Results from Georgia's presidential runoff showed the ruling party-backed candidate, who favours balancing the ex-Soviet republic's relations with Moscow and the West, defeating her rival who advocates a stronger pro-Western line.
Georgia's ruling party candidate Salome Zurabishvili was on the verge of winning a hotly contested presidential vote, nearly complete results showed Thursday, as the opposition called for protests over alleged fraud.
Former French diplomat Zurabishvili was on 59.61 percent of the vote after Wednesday's second round, the central election commission said, following completed counts from 98.41 percent of polling stations.
Her rival Grigol Vashadze, from an alliance of 11 opposition parties led by exiled ex-president Mikheil Saakashvili's United National Movement (UNM), had 40.3 9 percent of the vote, the commission said.
Western powers are closely watching the vote, seen as a test for the democratic credentials of the Caucasus nation as it seeks EU and NATO membership.
Although the new head of state will have a largely ceremonial role, the vote is considered a trial run for the contest between Ivanishvili's party and the opposition in more important parliamentary polls set for 2020.
Turnout was 56.23 percent when the presidential polls closed at 8:00 pm (1600 GMT) on Wednesday.
Earlier, an exit poll by US firm Edison Research suggested that Zurabishvili, who is backed by billionaire tycoon Bidzina Ivanishvili's Georgian Dream party, had won 55 percent of the vote against 45 percent for Vashadze.
After the exit poll results were announced, Saakashvili immediately claimed "mass electoral fraud", in a statement to the pro-opposition Rustavi-2 television channel.
"The oligarch has stamped out Georgian democracy and the institutions of elections," he said, referring to Ivanishvili.
"I urge Georgians to defend our freedom, democracy and the law. I call on you to start mass peaceful rallies and demand snap parliamentary polls."

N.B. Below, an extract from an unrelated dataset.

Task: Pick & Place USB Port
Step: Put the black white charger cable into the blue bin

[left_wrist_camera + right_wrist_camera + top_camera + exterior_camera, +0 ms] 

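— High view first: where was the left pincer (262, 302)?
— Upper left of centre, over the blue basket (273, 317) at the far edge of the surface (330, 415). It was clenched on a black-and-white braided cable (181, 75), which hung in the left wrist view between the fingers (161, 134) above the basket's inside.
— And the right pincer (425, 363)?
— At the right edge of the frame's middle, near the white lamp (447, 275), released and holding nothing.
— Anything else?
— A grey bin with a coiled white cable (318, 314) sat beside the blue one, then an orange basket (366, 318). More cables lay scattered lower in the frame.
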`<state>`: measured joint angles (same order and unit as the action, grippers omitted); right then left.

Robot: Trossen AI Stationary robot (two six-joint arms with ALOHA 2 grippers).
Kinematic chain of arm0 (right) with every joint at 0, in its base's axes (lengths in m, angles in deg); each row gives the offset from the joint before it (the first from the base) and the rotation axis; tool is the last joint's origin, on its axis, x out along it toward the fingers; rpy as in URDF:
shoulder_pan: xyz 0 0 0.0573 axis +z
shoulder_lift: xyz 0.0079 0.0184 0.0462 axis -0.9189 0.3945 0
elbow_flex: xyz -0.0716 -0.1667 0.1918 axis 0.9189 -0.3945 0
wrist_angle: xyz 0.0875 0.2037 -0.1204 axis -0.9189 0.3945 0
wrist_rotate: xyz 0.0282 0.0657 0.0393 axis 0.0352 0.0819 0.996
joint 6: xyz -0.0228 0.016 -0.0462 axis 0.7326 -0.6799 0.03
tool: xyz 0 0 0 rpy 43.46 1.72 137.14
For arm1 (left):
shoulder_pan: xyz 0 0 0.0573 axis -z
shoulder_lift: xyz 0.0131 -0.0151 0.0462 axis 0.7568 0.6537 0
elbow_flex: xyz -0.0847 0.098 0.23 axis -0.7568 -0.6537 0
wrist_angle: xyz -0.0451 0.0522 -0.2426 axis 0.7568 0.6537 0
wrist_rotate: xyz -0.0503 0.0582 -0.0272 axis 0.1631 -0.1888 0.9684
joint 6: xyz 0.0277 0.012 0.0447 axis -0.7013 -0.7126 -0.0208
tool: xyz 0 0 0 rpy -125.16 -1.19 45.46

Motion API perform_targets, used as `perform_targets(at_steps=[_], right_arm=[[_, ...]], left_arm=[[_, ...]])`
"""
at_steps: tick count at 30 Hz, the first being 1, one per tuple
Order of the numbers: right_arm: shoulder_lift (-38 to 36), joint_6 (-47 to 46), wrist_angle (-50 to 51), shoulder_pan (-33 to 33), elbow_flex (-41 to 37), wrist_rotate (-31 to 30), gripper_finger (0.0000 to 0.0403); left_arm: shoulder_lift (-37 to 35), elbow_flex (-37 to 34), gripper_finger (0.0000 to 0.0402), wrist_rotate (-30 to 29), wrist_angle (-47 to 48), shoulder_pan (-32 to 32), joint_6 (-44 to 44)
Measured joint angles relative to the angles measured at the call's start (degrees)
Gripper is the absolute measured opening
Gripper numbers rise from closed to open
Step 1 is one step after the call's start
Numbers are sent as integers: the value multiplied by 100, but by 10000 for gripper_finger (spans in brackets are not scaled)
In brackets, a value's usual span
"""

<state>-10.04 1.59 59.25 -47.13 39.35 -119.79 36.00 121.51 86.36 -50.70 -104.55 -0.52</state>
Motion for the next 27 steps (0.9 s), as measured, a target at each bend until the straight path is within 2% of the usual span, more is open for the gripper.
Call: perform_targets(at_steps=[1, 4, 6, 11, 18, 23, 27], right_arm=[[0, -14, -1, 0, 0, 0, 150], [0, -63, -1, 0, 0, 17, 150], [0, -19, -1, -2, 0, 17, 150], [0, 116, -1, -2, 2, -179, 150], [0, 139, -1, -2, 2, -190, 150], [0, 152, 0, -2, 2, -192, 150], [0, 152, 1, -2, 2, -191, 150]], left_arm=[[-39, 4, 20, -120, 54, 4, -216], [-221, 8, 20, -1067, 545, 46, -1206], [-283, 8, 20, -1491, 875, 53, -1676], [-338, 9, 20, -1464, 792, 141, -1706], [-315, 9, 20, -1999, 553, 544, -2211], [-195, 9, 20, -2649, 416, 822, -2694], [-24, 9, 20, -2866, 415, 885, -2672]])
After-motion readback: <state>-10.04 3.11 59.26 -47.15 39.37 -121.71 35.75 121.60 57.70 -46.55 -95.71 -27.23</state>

Tensions increased ahead of the second round as the opposition accused the government of voter intimidation and claimed that ruling party activists had attacked members of Vashadze's campaign staff.
Zurabishvili in turn said she and her children had received death threats through text and voice messages from people affiliated with the UNM.
Rights groups have also accused government officials of vote-buying on a "widespread" and "unprecedented" scale, an allegation rejected by Georgian Dream party leadership.
The Georgian Prosecutor General's office said it launched an investigation into the allegations.
Daughter of refugees
Zurabishvili, a 66-year-old independent lawmaker, is the daughter of refugees who fled Georgia in 1921 for Paris after the country's annexation by the Red Army.
Her career in France's foreign service culminated in a posting to Tbilisi, where then-president Saakashvili appointed her foreign minister.
But Zurabishvili quickly made enemies among the parliamentary majority, with MPs and some senior diplomats accusing her of arrogance and impulsiveness.
When she was sacked after a year in the job, thousands took to the streets of the capital to protest her dismissal.
"The outcome of the vote will determine not only who won the election, but also mark either progress or (a) setback for Georgia's young democracy," political analyst Gela Vasadze said.
Both candidates have promised to lead Georgia closer to the West, but analysts say they have different approaches to pursuing that goal.
"Their records as ex-foreign ministers show that Vashadze is more closely associated with Washington, while ... Zurabishvili is clearly more EU-orientated," Vasadze said.
Vashadze's election would also likely irritate Russia, which fought a bitter war with Georgia during the presidency of his ally Saakashvili.
"For the Kremlin, a UNM candidate's win is like a red rag to a bull and may lead to increased tensions between the two countries," said analyst Gia Nodia.
Vashadze, a 60-year-old career diplomat, has criticised Ivanishvili's "informal oligarch rule" amid growing discontent over the government's failure to tackle poverty.
Ivanishvili, Georgia's richest man, stepped down as premier in 2013 after a year in office but is still seen as the country's de facto ruler.
The vote is Georgia's last direct leadership poll as it transitions to a parliamentary form of governance.
The first round on October 28 saw Zurabishvili take 39 percent of the vote, against 38 for Vashadze.
More than 3.5 million people were eligible to vote in the election monitored by international observers from the Organisation for Security and Cooperation in Europe.